VERACRUZ .(México).- Elevado porcentaje de la población desconoce los términos y condiciones del Tratado comercial entre México, Estados Unidos y Canadá (T-mec).

 Algunos suponen que se trata de simple acuerdo sobre la fijación de precios del aguacate, el limón, jitomate, sandía y melón.

Otros opinan mejoras a remesas enviadas al país por trabajadores establecidos en los Estados Unidos y Canadá.

Lo anterior demuestra que la producción, dirección, conducción, guionistas y coordinación de cámaras de eso que llaman “Conferencia del Pueblo”, no explicaron a su nutrida audiencia el tema.

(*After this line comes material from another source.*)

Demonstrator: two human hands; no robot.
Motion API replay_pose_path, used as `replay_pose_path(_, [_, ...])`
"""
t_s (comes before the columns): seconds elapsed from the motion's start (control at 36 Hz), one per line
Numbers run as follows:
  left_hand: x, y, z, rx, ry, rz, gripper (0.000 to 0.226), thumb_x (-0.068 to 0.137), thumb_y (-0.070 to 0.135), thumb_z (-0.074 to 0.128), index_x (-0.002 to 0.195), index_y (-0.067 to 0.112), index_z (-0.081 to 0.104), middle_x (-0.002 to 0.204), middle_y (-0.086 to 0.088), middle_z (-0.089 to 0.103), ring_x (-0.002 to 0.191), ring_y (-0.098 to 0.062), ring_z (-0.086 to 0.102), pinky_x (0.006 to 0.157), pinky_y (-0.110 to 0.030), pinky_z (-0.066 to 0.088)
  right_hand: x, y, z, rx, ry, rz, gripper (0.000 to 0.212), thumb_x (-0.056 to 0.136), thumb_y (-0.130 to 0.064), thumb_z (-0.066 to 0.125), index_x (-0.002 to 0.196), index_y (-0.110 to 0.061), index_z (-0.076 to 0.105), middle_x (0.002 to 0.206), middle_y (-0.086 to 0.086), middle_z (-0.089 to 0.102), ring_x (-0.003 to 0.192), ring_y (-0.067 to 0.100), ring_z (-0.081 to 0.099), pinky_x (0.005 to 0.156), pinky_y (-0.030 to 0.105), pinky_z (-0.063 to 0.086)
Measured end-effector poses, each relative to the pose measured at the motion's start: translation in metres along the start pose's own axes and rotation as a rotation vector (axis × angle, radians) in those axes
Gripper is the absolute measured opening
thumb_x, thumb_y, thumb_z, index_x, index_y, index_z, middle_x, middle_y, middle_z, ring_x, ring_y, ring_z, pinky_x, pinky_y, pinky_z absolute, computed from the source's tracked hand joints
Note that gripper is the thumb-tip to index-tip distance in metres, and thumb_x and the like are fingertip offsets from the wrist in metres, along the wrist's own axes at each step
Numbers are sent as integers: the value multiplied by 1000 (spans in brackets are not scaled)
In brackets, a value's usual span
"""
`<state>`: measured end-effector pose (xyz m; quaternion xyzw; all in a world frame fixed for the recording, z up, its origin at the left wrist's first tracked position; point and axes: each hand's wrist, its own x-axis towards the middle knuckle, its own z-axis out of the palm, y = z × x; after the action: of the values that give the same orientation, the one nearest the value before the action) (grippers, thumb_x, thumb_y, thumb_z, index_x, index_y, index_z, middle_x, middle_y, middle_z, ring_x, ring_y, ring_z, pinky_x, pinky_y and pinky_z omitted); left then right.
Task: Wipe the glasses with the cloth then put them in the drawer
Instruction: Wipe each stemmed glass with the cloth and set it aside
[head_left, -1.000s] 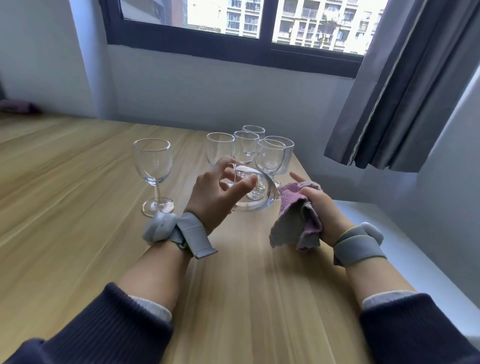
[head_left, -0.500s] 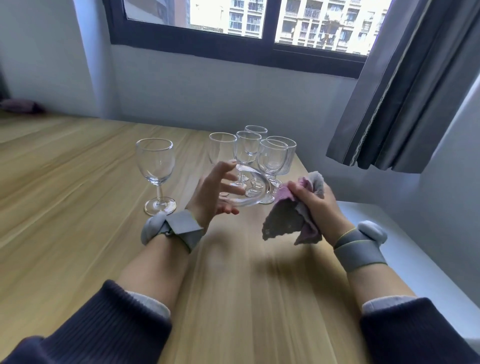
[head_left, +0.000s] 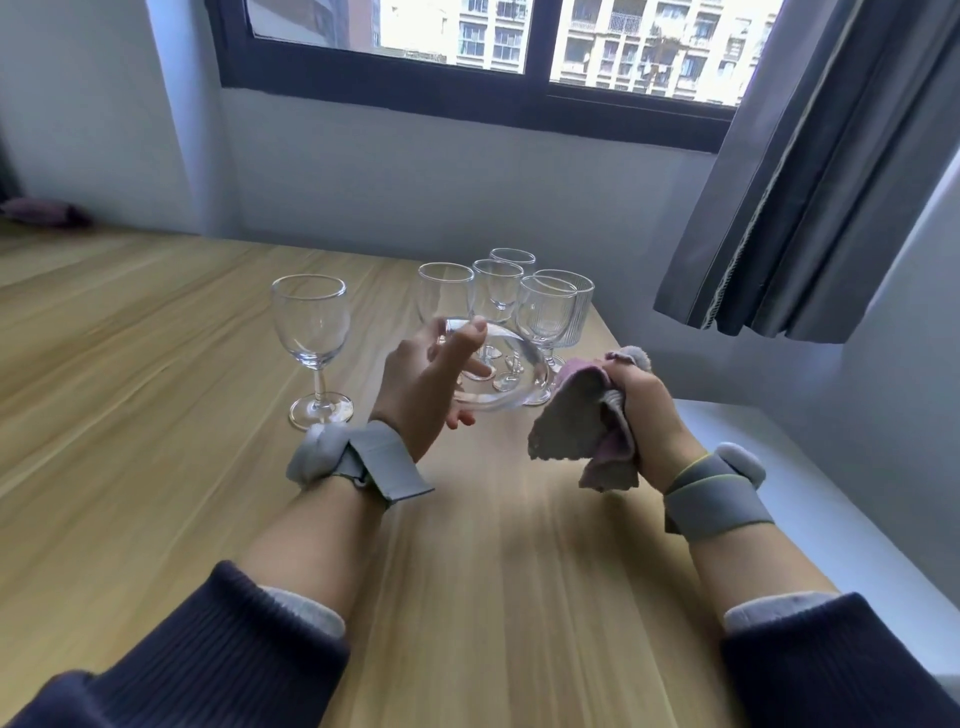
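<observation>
A clear glass (head_left: 498, 374) is held tilted above the tabletop (head_left: 156, 415) in the curled fingers of the left hand (head_left: 423, 387). A bunched pink-grey cloth (head_left: 587, 421) is gripped in the right hand (head_left: 649, 415), just beside the glass. The glass is judged smooth, slippery, rigid and fragile, best supported around the bowl. The cloth looks soft and napped. Five more glasses (head_left: 519, 301) stand behind, some ribbed.

No readable text, label, brand, number or sign anywhere: none on the clear glasses, cloth, wrist straps or wooden bench.
</observation>
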<state>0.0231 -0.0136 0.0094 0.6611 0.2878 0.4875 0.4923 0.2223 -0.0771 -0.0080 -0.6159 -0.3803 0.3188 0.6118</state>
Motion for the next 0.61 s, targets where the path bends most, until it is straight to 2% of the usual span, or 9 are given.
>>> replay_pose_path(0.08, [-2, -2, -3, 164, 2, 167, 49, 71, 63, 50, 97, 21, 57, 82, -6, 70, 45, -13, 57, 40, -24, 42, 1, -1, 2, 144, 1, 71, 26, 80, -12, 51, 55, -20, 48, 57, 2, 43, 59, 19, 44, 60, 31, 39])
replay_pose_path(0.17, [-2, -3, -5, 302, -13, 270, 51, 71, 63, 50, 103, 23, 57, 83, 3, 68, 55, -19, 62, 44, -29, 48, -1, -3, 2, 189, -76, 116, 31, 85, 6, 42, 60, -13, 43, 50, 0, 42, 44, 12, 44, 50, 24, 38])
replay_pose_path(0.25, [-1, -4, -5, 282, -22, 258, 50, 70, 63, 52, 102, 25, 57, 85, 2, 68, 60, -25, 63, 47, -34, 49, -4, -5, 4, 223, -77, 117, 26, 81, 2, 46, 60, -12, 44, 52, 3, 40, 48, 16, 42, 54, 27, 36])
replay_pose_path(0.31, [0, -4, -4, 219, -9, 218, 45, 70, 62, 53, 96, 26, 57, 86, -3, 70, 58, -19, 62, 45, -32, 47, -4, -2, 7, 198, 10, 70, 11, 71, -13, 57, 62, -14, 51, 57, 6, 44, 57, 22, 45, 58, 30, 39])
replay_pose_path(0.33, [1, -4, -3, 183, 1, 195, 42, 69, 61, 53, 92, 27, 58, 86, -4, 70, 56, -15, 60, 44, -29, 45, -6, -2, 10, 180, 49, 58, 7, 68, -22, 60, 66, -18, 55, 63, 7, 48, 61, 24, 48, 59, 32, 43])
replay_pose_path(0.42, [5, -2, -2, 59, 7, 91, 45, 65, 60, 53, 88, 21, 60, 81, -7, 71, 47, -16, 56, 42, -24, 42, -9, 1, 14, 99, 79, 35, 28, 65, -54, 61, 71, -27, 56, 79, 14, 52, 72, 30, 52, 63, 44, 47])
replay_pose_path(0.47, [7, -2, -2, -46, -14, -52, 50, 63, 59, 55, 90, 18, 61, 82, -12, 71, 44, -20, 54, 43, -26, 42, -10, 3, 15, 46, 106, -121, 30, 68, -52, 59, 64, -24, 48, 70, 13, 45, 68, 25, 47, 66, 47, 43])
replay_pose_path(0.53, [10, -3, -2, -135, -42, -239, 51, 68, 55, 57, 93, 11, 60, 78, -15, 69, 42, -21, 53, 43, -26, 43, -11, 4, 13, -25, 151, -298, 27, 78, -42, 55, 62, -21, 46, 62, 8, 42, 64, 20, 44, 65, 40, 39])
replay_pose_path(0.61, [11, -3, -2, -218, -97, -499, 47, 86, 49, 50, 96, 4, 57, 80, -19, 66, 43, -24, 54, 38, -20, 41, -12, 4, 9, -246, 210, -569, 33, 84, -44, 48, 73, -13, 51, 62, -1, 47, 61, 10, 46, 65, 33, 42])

Y la falta de tacto político y orientación social, también alcanzó al senado, diputación federal, gobernadores, diputados locales, síndicos y regidores.

Para calentar el brazo, como dicen los amantes del rey de los deportes, las reformas aplicadas a la Constitución Política de los Estados Unidos Mexicanos, chocan con las reglas del tratado vigente.

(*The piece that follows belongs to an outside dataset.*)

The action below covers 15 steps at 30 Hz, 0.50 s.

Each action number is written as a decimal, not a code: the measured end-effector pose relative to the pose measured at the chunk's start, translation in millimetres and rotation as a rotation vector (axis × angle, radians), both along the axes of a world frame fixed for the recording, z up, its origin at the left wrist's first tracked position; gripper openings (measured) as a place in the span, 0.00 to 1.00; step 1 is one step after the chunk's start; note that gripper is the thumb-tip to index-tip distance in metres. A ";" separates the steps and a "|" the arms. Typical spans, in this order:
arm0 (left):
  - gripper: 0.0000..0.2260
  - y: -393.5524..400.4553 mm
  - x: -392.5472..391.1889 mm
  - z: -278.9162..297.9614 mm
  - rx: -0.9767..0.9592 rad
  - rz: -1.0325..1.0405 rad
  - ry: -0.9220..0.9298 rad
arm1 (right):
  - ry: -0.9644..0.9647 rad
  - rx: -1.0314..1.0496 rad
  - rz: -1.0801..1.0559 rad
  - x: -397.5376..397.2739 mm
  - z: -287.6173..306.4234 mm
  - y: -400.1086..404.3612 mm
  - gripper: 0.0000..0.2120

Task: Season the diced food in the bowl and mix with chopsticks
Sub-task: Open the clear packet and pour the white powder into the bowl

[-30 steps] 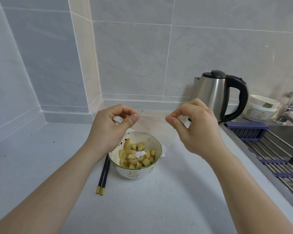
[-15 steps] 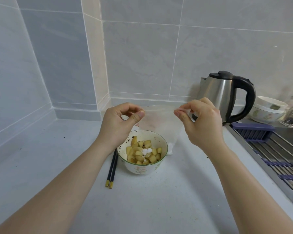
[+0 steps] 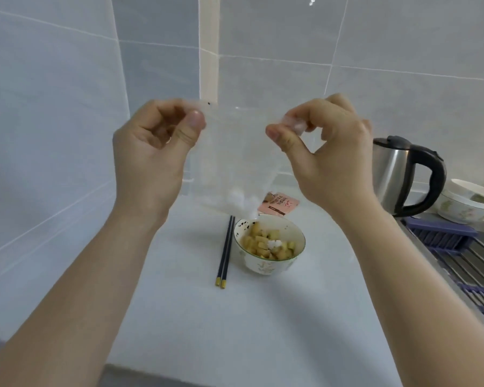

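A clear plastic bag (image 3: 235,152) with white powder in its lower corner hangs in the air above the counter. My left hand (image 3: 154,152) pinches its top left corner and my right hand (image 3: 322,152) pinches its top right corner. Below the bag stands a white bowl (image 3: 266,268) with a green rim, holding yellow diced food (image 3: 259,243) with a small heap of white powder on top. A pair of dark chopsticks (image 3: 225,251) with yellow ends lies on the counter just left of the bowl.
A pink sachet (image 3: 280,203) lies behind the bowl. A steel kettle (image 3: 403,174) with a black handle stands at the right, with stacked white bowls (image 3: 470,201) beside it. A sink rack (image 3: 458,263) runs along the right edge. Tiled walls close the corner.
Both hands have risen, lifting the bag well above the bowl. The view has tilted so the bowl and chopsticks sit lower in the frame, and the pink sachet has come into view.
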<state>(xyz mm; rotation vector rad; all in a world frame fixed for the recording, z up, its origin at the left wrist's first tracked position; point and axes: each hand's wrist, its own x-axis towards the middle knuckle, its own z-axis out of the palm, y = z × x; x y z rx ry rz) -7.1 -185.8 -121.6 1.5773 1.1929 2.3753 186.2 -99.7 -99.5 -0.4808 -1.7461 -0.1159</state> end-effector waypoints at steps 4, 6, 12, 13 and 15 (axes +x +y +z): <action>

Las nuevas normas atentan contra la propiedad privada, debilitan el derecho de amparo y aplastan los principios democráticos.

El airecillo socialista pone los pelos de punta a inversionistas nacionales y ahuyenta a empresarios del extranjero.

En los recientes tres meses aumentó en editoriales, artículos, columnas y mesas de análisis en medios de comunicación social impresos, radiales, televisivos y de internet, la oración “certeza jurídica”.

Las constantes reformas a la Constitución Política de México, desalientan la presencia de más de 300 industrias de los cinco continentes.

La revisión del T-MEC, no empezó del todo bien para el país azteca.

Ni modo.

Solo para tus ojos…

Cerramos el primer semestre del año con una deuda estimada en 20.5 billones de pesos, contraída con siete instituciones bancarias con sede en la ciudad de Washington. Y ¿la soberanía, ama?